# Solved: Windows Media Player cannot play video file



## kschrad (Dec 9, 2008)

I hope somebody is able to helo me out. I purchased a new computer a couple of months ago and the windows media player has worked fine when opening video files while surfing the internet. However today I keep getting the error message "Windows Media Player cannot play the file because a network error occurred". I am connected to the internet and have gone into the proxy settings within Windows Media Player and have set the HTTP and RTSP settings to autodetect, but still no luck. I've tried a couple of different web sites, so I don't think that's the issue. I'd greatly appreciate any help you can provide. Thanks.


----------



## Phantom010 (Mar 9, 2009)

Try this:

In Windows Media Player, click the &#8216;Tools&#8217; menu and select &#8216;Options&#8217;. Click the &#8216;Network&#8217; tab.

Select a protocol, click &#8216;Configure&#8217; and then select &#8216;Autodetect proxy settings&#8217; or &#8216;Use proxy settings of the Web browser&#8217; (available for HTTP protocol only). Do this for each protocol. NOTE: If you are connected to the Internet through a dial-up connection, you might not be able to choose the proxy server. For more information, consult with your internet service provider (ISP).

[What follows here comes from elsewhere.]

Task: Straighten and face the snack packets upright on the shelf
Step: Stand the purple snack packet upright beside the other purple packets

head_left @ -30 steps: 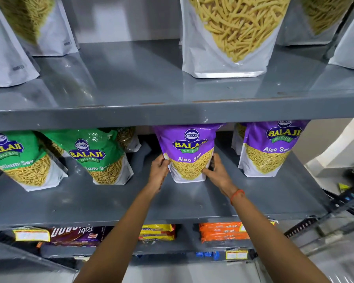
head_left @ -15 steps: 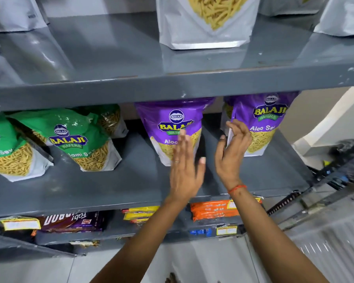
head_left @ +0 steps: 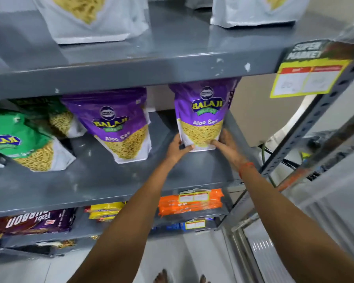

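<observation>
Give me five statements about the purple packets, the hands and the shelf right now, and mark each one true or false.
1. Both hands hold the right-hand purple Aloo Sev packet at its bottom corners. True: left hand, right hand.
2. The held packet lies flat on its back. False: it stands upright, label facing out.
3. The other purple packet stands to its left, untouched. True.
4. The green packet stands straight. False: it is tilted.
5. The yellow price tag hangs at the left end of the shelf edge. False: it hangs at the right end.
</observation>
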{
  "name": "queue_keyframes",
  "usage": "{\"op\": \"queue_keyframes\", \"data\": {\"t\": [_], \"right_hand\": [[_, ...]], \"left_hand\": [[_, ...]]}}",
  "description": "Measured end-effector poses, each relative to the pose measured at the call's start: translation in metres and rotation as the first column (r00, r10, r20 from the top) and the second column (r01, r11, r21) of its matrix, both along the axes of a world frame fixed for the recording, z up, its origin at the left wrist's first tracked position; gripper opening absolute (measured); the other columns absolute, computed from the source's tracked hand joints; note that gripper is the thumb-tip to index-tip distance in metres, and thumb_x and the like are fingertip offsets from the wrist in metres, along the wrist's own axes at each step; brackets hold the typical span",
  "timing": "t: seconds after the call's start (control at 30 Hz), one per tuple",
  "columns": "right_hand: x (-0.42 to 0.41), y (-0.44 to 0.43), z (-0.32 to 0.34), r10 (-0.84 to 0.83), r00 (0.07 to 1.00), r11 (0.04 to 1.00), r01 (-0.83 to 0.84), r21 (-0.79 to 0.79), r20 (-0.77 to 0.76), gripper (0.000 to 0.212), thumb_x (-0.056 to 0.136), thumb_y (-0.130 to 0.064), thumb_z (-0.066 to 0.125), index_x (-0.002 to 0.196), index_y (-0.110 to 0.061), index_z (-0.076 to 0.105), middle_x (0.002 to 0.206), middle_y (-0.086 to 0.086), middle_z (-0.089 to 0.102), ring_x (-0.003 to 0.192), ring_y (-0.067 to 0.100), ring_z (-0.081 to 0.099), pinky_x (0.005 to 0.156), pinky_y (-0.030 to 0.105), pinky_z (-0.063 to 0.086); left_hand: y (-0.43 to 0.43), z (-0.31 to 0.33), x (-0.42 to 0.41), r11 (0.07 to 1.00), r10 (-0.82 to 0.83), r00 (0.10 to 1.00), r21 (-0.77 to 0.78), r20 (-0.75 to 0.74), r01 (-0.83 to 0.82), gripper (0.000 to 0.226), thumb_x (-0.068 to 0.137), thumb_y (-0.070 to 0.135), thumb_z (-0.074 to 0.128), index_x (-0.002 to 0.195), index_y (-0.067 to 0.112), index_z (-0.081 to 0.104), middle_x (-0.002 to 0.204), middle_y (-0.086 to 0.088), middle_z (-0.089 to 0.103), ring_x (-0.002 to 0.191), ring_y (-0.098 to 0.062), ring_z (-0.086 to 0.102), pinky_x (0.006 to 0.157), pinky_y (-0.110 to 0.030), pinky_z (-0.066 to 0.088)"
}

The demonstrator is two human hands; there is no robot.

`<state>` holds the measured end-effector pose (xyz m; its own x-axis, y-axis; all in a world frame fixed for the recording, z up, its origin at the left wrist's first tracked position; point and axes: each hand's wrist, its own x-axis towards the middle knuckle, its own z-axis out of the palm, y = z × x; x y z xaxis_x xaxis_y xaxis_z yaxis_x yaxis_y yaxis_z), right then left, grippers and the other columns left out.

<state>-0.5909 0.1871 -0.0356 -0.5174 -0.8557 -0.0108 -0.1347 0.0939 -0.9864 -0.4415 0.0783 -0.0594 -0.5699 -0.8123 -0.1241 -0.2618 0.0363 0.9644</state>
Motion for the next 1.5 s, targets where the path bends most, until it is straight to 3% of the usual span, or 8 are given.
{"op": "queue_keyframes", "data": {"t": [0.13,0.3,0.73,0.87,0.97,1.13,1.37,1.5], "right_hand": [[-0.004,0.013,0.002,0.094,0.993,0.995,-0.092,-0.031,0.07,0.038,0.079,0.0,0.07,0.108,-0.02,0.056,0.125,0.015,0.062,0.096,0.001,0.065,0.079,0.013,0.052],[0.017,0.071,-0.023,0.032,0.997,0.999,-0.03,-0.031,0.069,0.065,0.074,-0.004,0.076,0.129,-0.007,0.041,0.131,0.01,0.058,0.119,0.017,0.057,0.099,0.028,0.049],[0.02,0.102,-0.028,0.063,0.997,0.998,-0.062,-0.017,0.047,0.075,0.071,-0.015,0.08,0.133,-0.02,0.038,0.131,0.003,0.057,0.12,0.014,0.056,0.099,0.031,0.049],[0.036,0.11,-0.022,-0.069,0.994,0.997,0.067,-0.03,-0.085,0.075,0.074,-0.044,0.074,0.136,-0.032,0.034,0.14,0.0,0.048,0.127,0.004,0.047,0.103,0.026,0.043],[0.063,0.119,-0.02,-0.399,0.848,0.912,0.328,-0.245,-0.35,0.057,0.09,-0.048,0.048,0.138,-0.019,0.035,0.138,0.012,0.038,0.129,0.018,0.04,0.108,0.039,0.038],[0.133,0.086,0.011,-0.392,0.803,0.836,0.108,-0.538,-0.449,0.035,0.097,-0.035,0.039,0.125,-0.015,0.045,0.119,-0.002,0.042,0.113,0.02,0.046,0.102,0.033,0.04],[0.209,-0.009,0.015,-0.227,0.777,0.916,-0.035,-0.4,-0.587,0.048,0.095,-0.033,0.042,0.136,-0.008,0.038,0.131,0.017,0.047,0.122,0.023,0.039,0.108,0.03,0.028],[0.219,-0.073,-0.001,-0.131,0.911,0.987,0.082,-0.141,-0.392,0.083,0.087,-0.037,0.06,0.146,0.0,0.016,0.154,0.02,0.024,0.142,0.029,0.021,0.113,0.02,0.008]], "left_hand": [[0.025,-0.001,0.006,0.999,0.043,0.999,0.011,-0.023,-0.042,0.053,0.083,0.008,0.066,0.129,0.0,0.04,0.132,-0.02,0.056,0.121,-0.034,0.054,0.105,-0.051,0.042],[0.09,-0.011,0.034,0.993,0.041,0.997,-0.116,0.066,-0.034,0.05,0.084,0.029,0.065,0.127,0.015,0.043,0.124,-0.007,0.064,0.114,-0.024,0.061,0.096,-0.043,0.051],[0.122,-0.011,0.043,0.992,0.014,0.998,-0.13,0.066,-0.005,0.054,0.086,0.036,0.062,0.132,0.02,0.038,0.133,-0.003,0.058,0.121,-0.021,0.056,0.1,-0.042,0.049],[0.121,-0.009,0.046,0.995,-0.02,0.999,-0.1,0.044,0.024,0.071,0.081,0.042,0.065,0.139,0.025,0.028,0.138,0.005,0.05,0.13,-0.019,0.047,0.102,-0.034,0.043],[0.123,-0.003,0.059,0.974,0.091,0.995,-0.209,0.033,-0.083,0.086,0.079,0.06,0.057,0.146,0.036,0.008,0.156,0.007,0.024,0.14,-0.007,0.026,0.112,-0.034,0.028],[0.108,0.023,0.093,0.78,0.251,0.953,-0.548,-0.168,-0.302,0.069,0.09,0.056,0.039,0.147,0.034,0.008,0.156,0.018,0.013,0.144,0.001,0.014,0.115,-0.012,0.014],[0.032,0.015,0.165,0.65,0.542,0.764,-0.401,-0.351,-0.645,0.078,0.09,0.047,0.049,0.148,0.027,0.001,0.158,0.008,0.005,0.146,-0.003,0.007,0.122,-0.035,0.013],[-0.031,-0.006,0.21,0.835,0.479,0.868,-0.235,-0.134,-0.497,0.088,0.087,0.034,0.06,0.149,0.013,0.001,0.161,-0.005,0.005,0.146,-0.008,0.008,0.119,-0.03,0.014]]}}
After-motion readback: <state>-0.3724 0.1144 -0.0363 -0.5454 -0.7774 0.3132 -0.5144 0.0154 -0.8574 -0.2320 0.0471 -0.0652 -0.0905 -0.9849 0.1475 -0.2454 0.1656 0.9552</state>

If you are still receiving streaming errors, try a different protocol on the player. Go to the settings tab and select "Pop1 (http)" on the media servers drop down list (or "mms" if you are already on http). If a different "Pop" is available for that channel, try that too.


----------



## kschrad (Dec 9, 2008)

in the "Streming Proxy Settings" it lists HTTP and RTSP and I have both set to Autodetect but still the same problem. I'm a novice so I apologize, but the next step you suggested was to try a different protocol on the player.....I can't find the Settings tab that allows me to select "Pop1"....is assume Settings is somewhere within WIndows Media Player?


----------



## kschrad (Dec 9, 2008)

also, when i looked at allowed programs through Windows firewall...I do not have Windows Media Player allowed....should it be? I can't imagine that I changed that setting somehow....


----------



## Phantom010 (Mar 9, 2009)

Try turning off your firewall to see if you get the same error.


----------



## Phantom010 (Mar 9, 2009)

kschrad said:


> in the "Streming Proxy Settings" it lists HTTP and RTSP and I have both set to Autodetect but still the same problem. I'm a novice so I apologize, but the next step you suggested was to try a different protocol on the player.....I can't find the Settings tab that allows me to select "Pop1"....is assume Settings is somewhere within WIndows Media Player?

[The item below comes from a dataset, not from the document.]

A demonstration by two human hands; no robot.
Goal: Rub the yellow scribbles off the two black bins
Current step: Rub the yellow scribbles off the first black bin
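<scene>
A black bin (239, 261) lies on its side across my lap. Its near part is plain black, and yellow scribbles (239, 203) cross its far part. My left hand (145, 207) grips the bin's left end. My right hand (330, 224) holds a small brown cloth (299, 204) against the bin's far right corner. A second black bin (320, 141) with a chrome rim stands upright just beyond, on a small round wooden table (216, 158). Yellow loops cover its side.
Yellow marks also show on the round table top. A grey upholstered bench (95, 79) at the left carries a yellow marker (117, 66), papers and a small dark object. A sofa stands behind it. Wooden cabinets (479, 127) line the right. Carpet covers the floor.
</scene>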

It's possible that the other protocols were only showing in older versions of WMP.


----------



## kschrad (Dec 9, 2008)

when i turn off my Trend Mico personal firewall...the media player works. is it safe to the have the firewall turned off for the windows media player application? also, can I turn if off for this application only without shutting down the firewall for everything?


----------



## Phantom010 (Mar 9, 2009)

Are you using two firewalls at the same time? If so, turn off Windows Firewall and only keep the other one.

Of course, you shouldn't run without a firewall only for the sake of WMP.

Check your firewall's settings and make sure WMP is an allowed application.


----------



## kschrad (Dec 9, 2008)

As far as I can tell, I have both the Windows and Trend Micro firewalls running (how can I tell if the Windows firewall is on?)...and why should I just use Trend Micro instead of both? again, I'm a novice. I was able to change the Trend Micro firewall to allow WMP.


----------



## Phantom010 (Mar 9, 2009)

kschrad said:


> As far as I can tell, I have both the Windows and Trend Micro firewalls running (how can I tell if the Windows firewall is on?)...and why should I just use Trend Micro instead of both? again, I'm a novice. I was able to change the Trend Micro firewall to allow WMP.


Because of the possible conflicts between the two firewalls. It's like running two AV at the same time. It's never recommended.

To know if you have Windows Firewall turned on, go to Start / Settings / Control Panel. Click on *Windows* *Security Center*, scroll down to *Manage Security Settings for*, and choose *Windows Firewall*. Click on *Disable*.


----------



## kschrad (Dec 9, 2008)

Great. Thanks alot for your help.


----------



## Phantom010 (Mar 9, 2009)

You're welcome! :up:


----------